**Task requirements**
Write out exactly the lines below that run from the one containing "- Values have" through the one containing "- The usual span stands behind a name", both included, with no other lines.

**Information shown**

__________________________________________________

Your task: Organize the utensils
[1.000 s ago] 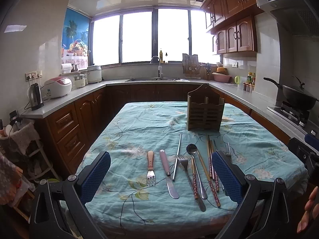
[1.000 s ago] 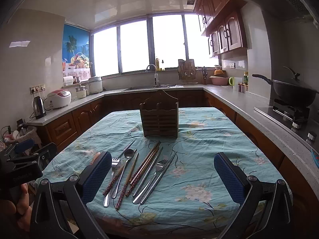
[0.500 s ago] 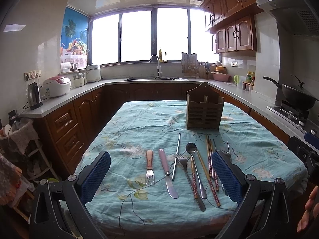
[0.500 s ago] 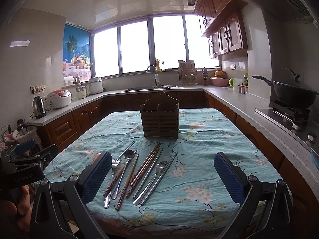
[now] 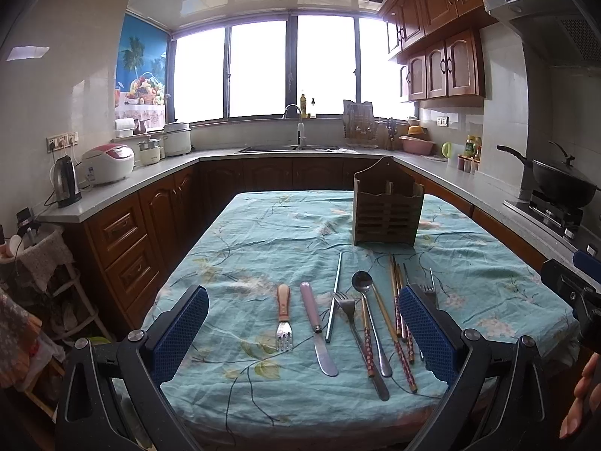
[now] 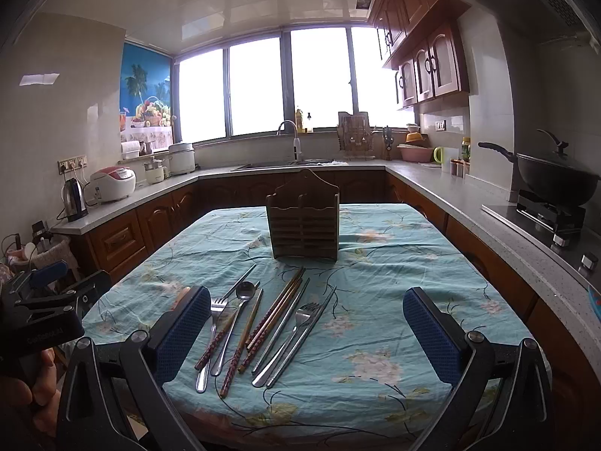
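Observation:
Several utensils lie in a row on the teal flowered tablecloth (image 5: 263, 233): a wooden-handled fork (image 5: 283, 312), a pink-handled knife (image 5: 317, 325), a steel chopstick (image 5: 335, 297), a spoon (image 5: 370, 315) and patterned chopsticks (image 5: 398, 323). Behind them stands a slatted wooden utensil holder (image 5: 387, 212), also central in the right wrist view (image 6: 303, 225). My left gripper (image 5: 302, 332) hangs open above the table's near edge, empty. My right gripper (image 6: 306, 336) is open and empty too, with a steel fork (image 6: 300, 319) and chopsticks (image 6: 276, 312) between its fingers' lines.
Wooden cabinets and a grey counter (image 5: 124, 188) wrap around the table. A kettle (image 5: 65, 182) and rice cooker (image 5: 109, 161) sit left; a wok (image 6: 556, 180) on a stove sits right. The sink (image 5: 289, 146) is under the window.
Both views have shifted only slightly; the left one has risen a little. No utensil has moved and both grippers stay open.

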Demonstrator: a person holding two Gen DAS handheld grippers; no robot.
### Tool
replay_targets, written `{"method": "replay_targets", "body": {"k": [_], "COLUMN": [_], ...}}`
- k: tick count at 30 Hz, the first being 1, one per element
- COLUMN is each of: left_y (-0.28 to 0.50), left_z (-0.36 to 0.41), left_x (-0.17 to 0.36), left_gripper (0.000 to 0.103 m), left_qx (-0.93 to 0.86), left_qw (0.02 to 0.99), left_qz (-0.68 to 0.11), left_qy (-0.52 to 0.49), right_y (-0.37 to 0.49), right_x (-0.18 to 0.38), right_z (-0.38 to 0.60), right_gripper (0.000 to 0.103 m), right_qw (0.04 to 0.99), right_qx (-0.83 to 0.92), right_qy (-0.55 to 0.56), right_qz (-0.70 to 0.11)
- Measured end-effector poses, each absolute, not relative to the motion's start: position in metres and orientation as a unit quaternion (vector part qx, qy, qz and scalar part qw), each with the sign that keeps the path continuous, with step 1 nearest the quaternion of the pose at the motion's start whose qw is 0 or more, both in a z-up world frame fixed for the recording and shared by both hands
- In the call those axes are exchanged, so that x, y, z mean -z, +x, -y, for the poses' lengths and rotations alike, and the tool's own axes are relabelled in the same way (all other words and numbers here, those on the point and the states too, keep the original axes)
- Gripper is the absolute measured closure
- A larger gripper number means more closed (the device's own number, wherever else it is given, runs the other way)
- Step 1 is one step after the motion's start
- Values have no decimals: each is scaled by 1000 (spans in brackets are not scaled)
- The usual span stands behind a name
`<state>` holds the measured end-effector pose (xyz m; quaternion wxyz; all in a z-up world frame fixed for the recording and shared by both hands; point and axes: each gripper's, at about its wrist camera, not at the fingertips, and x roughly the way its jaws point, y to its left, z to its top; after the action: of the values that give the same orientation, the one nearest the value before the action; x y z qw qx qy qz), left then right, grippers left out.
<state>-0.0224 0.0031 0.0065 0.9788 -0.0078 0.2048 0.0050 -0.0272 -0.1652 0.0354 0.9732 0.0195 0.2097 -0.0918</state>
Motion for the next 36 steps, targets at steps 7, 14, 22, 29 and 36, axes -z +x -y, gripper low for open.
{"method": "replay_targets", "body": {"k": [7, 14, 22, 29, 36], "left_y": [-22, -22, -22, -15, 10], "left_z": [-1, 0, 1, -1, -11], "left_x": [-4, -3, -2, -1, 3], "left_gripper": [1, 1, 1, 1, 1], "left_qx": [-5, -5, -6, -1, 11], "left_qw": [979, 979, 979, 976, 966], "left_qz": [-204, -204, -205, -217, -257], "left_qy": [-6, -5, -4, -12, -34], "right_y": [-27, -27, -27, -26, -15], "right_x": [-35, -35, -36, -35, -31], "right_z": [165, 164, 163, 162, 164], "right_gripper": [0, 0, 0, 0, 0], "right_qw": [973, 973, 974, 973, 971], "right_qx": [92, 93, 92, 92, 90], "right_qy": [19, 19, 18, 19, 21], "right_qz": [-209, -209, -208, -208, -223]}}
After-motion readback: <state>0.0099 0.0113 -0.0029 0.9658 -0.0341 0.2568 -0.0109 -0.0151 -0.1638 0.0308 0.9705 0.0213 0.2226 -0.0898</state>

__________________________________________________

**Answer to the problem**
- Values have no decimals: each is scaled by 1000 (spans in brackets are not scaled)
- The usual span stands behind a name

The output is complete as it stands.